Indeed, feedback was arguably a biological principle before it was an engineering one. Quite strikingly, these connections were already noted in the mid 19th century by the famous naturalist Alfred Russel Wallace, who likened the theory of evolution by natural selection to that of a feedback system. To quote:
The action of [natural selection] is exactly like that of the centrifugal governor of the steam engine, which checks and corrects any irregularities almost before they become evident; and in like manner no unbalanced deficiency in the animal kingdom can ever reach any conspicuous magnitude, because it would make itself felt at the very first step, by rendering existence difficult and extinction almost sure soon to follow.

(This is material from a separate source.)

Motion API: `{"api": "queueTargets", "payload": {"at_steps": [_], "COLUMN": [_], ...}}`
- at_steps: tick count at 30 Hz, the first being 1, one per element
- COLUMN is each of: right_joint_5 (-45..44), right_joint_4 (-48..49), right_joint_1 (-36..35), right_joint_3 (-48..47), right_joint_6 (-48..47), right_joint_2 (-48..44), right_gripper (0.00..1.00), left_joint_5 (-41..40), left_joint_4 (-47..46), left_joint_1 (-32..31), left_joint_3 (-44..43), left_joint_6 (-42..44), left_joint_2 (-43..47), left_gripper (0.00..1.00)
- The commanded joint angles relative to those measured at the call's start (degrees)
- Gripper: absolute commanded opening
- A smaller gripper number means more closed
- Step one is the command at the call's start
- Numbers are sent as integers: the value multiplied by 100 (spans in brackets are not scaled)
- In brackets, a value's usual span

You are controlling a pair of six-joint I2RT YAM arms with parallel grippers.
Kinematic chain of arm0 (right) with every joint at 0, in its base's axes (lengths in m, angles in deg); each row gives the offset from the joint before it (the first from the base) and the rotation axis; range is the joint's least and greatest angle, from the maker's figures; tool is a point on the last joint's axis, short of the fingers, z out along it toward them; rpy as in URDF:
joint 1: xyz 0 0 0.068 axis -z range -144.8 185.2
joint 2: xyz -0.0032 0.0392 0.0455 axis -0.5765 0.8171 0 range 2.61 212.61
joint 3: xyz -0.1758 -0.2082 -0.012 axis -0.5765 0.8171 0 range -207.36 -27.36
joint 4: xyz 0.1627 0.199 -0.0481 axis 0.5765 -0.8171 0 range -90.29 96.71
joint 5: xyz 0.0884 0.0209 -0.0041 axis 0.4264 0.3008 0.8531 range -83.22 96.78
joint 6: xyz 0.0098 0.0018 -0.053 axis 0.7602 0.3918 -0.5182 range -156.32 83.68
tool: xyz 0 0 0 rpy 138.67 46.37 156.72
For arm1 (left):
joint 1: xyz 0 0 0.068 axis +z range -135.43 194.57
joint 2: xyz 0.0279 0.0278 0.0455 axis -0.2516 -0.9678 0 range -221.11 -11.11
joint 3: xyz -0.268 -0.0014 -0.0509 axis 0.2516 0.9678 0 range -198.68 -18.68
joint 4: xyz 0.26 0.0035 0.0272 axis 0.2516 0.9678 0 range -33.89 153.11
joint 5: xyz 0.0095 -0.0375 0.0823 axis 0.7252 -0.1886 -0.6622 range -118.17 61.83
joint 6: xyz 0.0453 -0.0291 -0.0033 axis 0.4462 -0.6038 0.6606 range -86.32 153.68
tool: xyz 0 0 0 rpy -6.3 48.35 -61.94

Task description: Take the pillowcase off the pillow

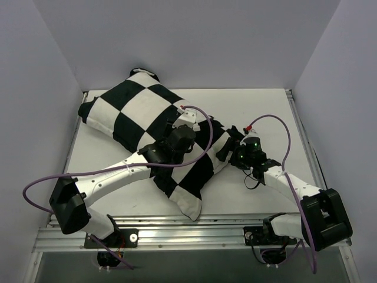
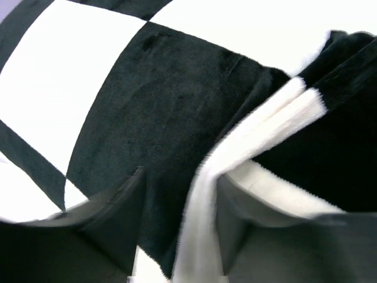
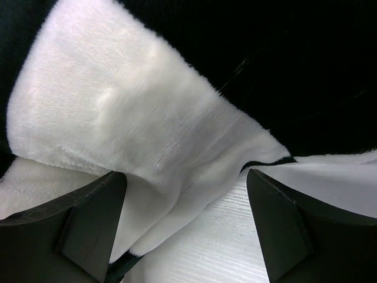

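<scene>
While one checkered pillowcase [image 1: 138, 106] sprawls diagonally over the tabletop [image 1: 259, 106], from the far corner at 10 o'clock down toward the near edge at 6 o'clock, two arms reach into it, one claw apiece. The pillow is wrapped out of sight (only its bulk shows under the cover). The left claw [image 1: 187, 121] sits on top of the cover near its middle; its wrist view shows the left claw [image 2: 179, 236] pinching a raised ridge of the black and white pillowcase [image 2: 153, 106] between its fingers [image 2: 88, 236]. The right claw [image 1: 222, 152] meets the cover's 3 o'clock edge. Up close, the right claw [image 3: 185, 230] is spread wide, a white flap of pillowcase [image 3: 118, 106] drooping between its fingers [image 3: 88, 224], nearer the 9 o'clock one.
</scene>
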Motion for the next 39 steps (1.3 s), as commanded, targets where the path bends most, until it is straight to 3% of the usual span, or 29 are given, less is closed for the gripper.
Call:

On the Tendency of Varieties to Depart Indefinitely From the Original Type, A. Wallace, 1858
Nowadays there are a number of connections between control theory and mathematical biology/ecology, highlighting [11] as an example.
Connections to machine learning
An emerging and exciting application of control theory is to the field of machine learning. We highlight [12] as a recent reference.
References
- T. Samad & A. E. Annaswamy (eds.). The Impact of Control Technology, 2nd edition, IEEE Control Systems Society, 2014.
- K. J. Åström. Automatic Control — The Hidden Technology. In: Frank, P.M. (eds) Advances in Control, Springer, 1999.
- C. Beck et al. Special Section on Mathematical Modeling, Analysis, and Control of Epidemics, SIAM J. Control Optim., 2022, 60(2): Si-Sii
- R. E. Kalman. A New Approach to Linear Filtering and Prediction Problems, J. Basic Eng., 1960, 82(1): 35-45
- A. Seierstad & K. Sydsaeter. Optimal Control Theory with Applications, North Holland, 1987.
- D. Hinrichsen & AJ Pritchard. Stability radius for structured perturbations and the algebraic Riccati equation, Systems Control Lett., 1986, 8(2): 105-113.
- K. Glover. All optimal Hankel-norm approximations of linear multivariable systems and their L∞-error bounds, Int. J Control, 1984, 39(6): 1115-1193.
- M. Tucsnak & G. Weiss. Observation and control for operator semigroups, Birkhäuser, 2009.
- D. Liberzon. Calculus of variations and optimal control theory: a concise introduction, Princeton University Press, 2012.
- A. C. Antoulas. Approximation of large-scale dynamical systems, SIAM, 2005.
- Cowan, Noah J., et al. “Feedback control as a framework for understanding tradeoffs in biology.” American Zoologist 54.2 (2014): 223-237.
- Bensoussan, Alain, et al. “Machine learning and control theory.” Handbook of Numerical Analysis. Vol. 23. Elsevier, 2022. 531-558.